▸ DATA EXTRACT:
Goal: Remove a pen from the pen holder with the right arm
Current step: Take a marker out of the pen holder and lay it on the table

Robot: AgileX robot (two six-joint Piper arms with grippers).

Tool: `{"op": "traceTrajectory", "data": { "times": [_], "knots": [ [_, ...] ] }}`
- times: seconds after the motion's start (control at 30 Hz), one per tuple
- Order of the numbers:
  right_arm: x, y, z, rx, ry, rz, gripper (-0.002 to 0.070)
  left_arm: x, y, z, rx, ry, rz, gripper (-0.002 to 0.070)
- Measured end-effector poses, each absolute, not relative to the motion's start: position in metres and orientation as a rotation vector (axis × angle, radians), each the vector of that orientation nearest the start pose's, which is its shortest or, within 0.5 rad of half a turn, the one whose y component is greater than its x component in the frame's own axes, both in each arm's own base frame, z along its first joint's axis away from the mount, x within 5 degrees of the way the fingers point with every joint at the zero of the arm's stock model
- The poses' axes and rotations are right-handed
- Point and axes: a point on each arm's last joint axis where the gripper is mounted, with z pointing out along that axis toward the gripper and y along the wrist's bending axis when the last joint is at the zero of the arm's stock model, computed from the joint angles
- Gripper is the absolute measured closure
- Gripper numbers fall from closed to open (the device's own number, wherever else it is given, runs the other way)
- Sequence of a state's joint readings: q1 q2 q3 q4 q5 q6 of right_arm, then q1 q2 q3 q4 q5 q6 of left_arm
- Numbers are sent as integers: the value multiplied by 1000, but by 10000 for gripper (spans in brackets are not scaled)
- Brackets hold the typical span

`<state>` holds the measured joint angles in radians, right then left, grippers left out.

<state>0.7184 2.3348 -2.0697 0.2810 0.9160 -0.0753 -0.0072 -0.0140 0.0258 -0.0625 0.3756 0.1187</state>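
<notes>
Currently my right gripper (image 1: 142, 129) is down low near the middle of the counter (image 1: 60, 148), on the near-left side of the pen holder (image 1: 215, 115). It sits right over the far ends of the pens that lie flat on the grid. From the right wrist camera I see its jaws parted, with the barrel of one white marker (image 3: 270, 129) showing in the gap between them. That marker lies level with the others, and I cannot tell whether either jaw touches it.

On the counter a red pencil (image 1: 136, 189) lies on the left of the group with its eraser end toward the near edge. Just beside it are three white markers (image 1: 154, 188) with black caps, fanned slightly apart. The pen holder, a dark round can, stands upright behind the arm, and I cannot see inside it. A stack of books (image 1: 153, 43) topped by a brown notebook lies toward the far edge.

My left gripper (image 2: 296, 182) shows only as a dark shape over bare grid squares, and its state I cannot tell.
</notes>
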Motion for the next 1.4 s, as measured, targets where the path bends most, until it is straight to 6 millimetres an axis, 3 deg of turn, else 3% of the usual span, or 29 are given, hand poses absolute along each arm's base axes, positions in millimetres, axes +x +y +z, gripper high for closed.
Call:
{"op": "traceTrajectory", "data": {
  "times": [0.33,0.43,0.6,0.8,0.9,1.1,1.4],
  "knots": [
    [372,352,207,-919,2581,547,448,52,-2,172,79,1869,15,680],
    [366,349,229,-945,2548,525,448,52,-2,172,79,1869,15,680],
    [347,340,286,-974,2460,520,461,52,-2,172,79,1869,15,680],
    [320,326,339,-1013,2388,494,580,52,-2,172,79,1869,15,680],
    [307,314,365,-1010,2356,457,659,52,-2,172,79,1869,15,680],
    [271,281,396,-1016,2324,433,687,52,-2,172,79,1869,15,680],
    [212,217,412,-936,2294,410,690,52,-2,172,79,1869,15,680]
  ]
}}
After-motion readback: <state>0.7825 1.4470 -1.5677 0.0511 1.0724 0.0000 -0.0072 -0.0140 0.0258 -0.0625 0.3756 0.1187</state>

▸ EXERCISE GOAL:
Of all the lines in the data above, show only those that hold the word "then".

▸ PROBLEM SOLUTION:
- Sequence of a state's joint readings: q1 q2 q3 q4 q5 q6 of right_arm, then q1 q2 q3 q4 q5 q6 of left_arm
`<state>` holds the measured joint angles in radians, right then left, grippers left out.

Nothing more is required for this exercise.